REQUIREMENT:
With pictures left out, extract every line between the start of the records below and the line holding "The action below", inclusive.

═════ ENTRIES PROVIDED ═════

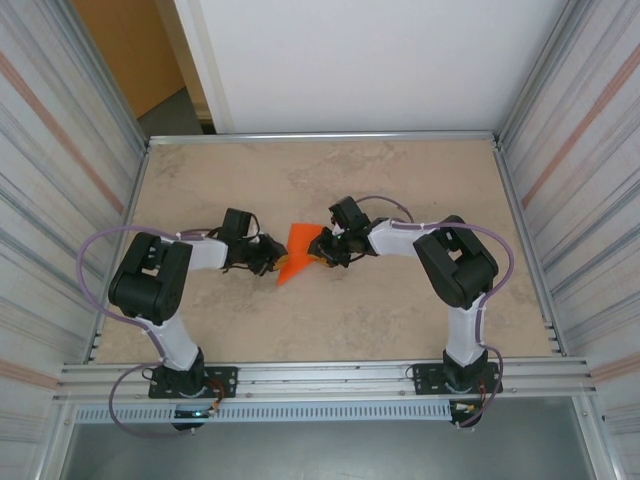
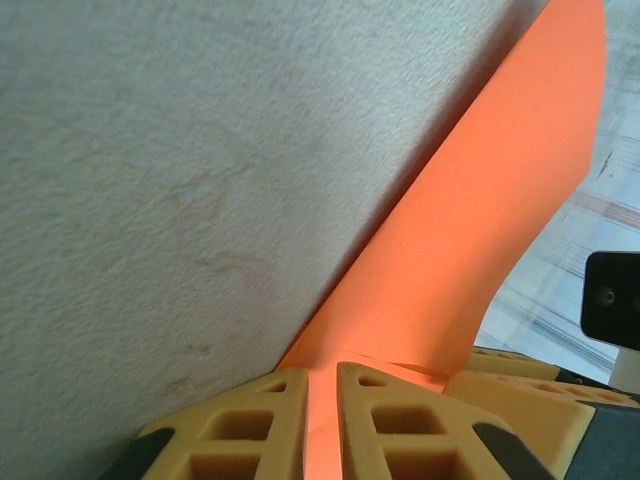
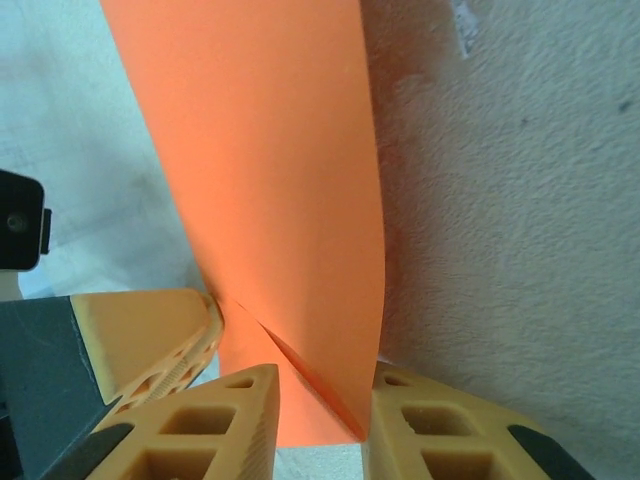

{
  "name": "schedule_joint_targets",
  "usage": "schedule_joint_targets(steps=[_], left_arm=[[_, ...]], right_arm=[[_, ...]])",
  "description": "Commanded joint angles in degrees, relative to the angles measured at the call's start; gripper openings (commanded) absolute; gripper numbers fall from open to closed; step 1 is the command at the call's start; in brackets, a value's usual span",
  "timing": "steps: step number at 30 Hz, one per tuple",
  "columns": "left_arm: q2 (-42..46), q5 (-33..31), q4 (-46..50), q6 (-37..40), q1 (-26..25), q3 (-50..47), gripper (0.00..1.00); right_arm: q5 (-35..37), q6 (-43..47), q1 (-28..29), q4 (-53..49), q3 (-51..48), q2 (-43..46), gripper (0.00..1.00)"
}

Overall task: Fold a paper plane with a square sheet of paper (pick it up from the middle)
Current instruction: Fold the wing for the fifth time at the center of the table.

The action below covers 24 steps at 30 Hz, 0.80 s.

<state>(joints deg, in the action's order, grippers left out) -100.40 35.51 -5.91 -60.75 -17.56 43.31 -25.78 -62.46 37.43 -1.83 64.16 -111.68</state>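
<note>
My left gripper (image 2: 322, 378) is clenched on the orange sheet (image 1: 297, 252), propping it up in the middle of the table (image 1: 400, 310), presumably for creasing, while the right gripper (image 3: 322, 388) straddles its fold (pinching or loose, I cannot tell).

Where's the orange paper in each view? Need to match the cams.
Top external: orange paper at frame centre, mid-table.
Left wrist: orange paper runs from bottom centre up to the top right corner.
Right wrist: orange paper runs from top centre down to bottom centre.
Shared landmark: the mottled beige table, next to the paper in all three.
</note>
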Motion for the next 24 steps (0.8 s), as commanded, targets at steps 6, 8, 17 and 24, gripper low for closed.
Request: schedule_joint_targets(steps=[6, 8, 17, 24], left_arm=[[1.0, -0.3, 1.3, 1.4, 0.2, -0.8, 0.21], [2.7, -0.5, 1.5, 3.6, 0.1, -0.3, 0.25], [10.2, -6.4, 4.6, 21.7, -5.8, 3.0, 0.51], [11.8, -14.3, 4.9, 37.1, -13.5, 4.3, 0.66]], right_arm=[[-0.5, -0.4, 0.0, 2.7, -0.5, 0.0, 0.1], [0.3, -0.4, -0.4, 2.7, -0.9, 0.6, 0.05], [5.3, -0.4, -2.9, 2.5, -6.7, 8.3, 0.0], [7.0, -2.8, -5.1, 0.7, -11.5, 14.4, 0.0]])
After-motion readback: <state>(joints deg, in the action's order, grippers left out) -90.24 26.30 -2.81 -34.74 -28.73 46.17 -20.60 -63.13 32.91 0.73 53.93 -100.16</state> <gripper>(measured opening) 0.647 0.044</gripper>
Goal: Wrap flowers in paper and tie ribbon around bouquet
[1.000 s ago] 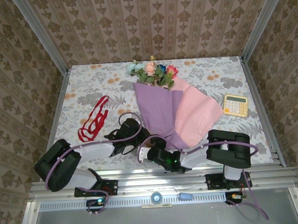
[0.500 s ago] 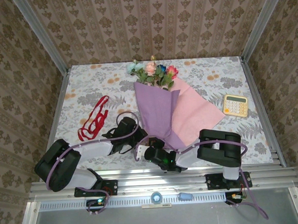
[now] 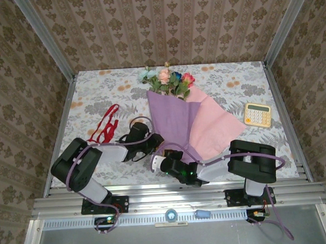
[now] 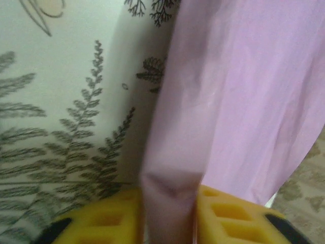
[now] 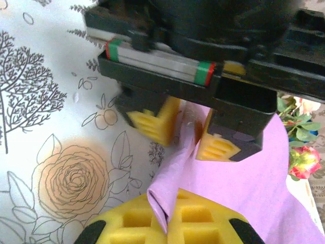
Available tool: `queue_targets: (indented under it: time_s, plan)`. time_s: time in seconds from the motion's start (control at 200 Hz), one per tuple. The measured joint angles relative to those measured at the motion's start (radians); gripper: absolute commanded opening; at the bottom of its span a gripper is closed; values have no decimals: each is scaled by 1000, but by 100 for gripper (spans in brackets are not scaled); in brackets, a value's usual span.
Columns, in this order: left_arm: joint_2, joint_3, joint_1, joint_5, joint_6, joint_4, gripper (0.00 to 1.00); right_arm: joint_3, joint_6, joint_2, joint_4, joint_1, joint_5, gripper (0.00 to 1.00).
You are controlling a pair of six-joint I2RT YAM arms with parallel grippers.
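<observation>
I see flowers at far centre of table, heads poking out of paper. Lilac panel narrows toward near edge, pink flap spread to right. Right claw clamped on lilac fold at near tip. Left claw just beyond it, pads slightly apart with same fold between; can't tell if it grips. Red ribbon lies loose at left, apart from paper. Calculator at right.
</observation>
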Motion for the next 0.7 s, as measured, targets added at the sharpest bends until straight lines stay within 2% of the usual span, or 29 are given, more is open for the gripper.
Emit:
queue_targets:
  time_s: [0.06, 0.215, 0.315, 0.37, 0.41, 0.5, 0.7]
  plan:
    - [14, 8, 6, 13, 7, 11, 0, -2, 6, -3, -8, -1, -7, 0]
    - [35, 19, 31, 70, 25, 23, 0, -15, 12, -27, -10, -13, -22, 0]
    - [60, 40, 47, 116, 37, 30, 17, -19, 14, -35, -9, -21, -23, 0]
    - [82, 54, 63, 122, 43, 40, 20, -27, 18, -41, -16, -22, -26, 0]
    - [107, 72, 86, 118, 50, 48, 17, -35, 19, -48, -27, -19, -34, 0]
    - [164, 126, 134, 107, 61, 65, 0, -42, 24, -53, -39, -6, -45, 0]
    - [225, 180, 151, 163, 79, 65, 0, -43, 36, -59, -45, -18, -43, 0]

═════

SOLVED PROBLEM:
{
  "name": "schedule_joint_targets",
  "usage": "schedule_joint_targets(steps=[_], left_arm=[[_, ...]], right_arm=[[_, ...]])",
  "description": "Commanded joint angles in degrees, relative to the angles measured at the call's start; gripper openings (commanded) absolute; gripper numbers fall from open to closed; step 1 is the command at the call's start; in brackets, a value's usual span",
  "timing": "steps: step number at 30 Hz, one per tuple",
  "columns": "left_arm: q2 (-42..46), q5 (-33..31), q4 (-46..50), q6 (-37..40), q1 (-26..25), q3 (-50..47), gripper (0.00..1.00); right_arm: q5 (-35..37), q6 (-43..47), q1 (-28..29), q4 (-53..49), q3 (-51..48), q2 (-43..46), gripper (0.00..1.00)"
}

Overall task: Fold a paper plane with a square sheet of paper (pick it up from the middle)
Current instruction: Fold the wing for the fifth time at the center of the table.

The action below covers 24 steps at 30 Hz, 0.80 s.

The exercise was answered completely.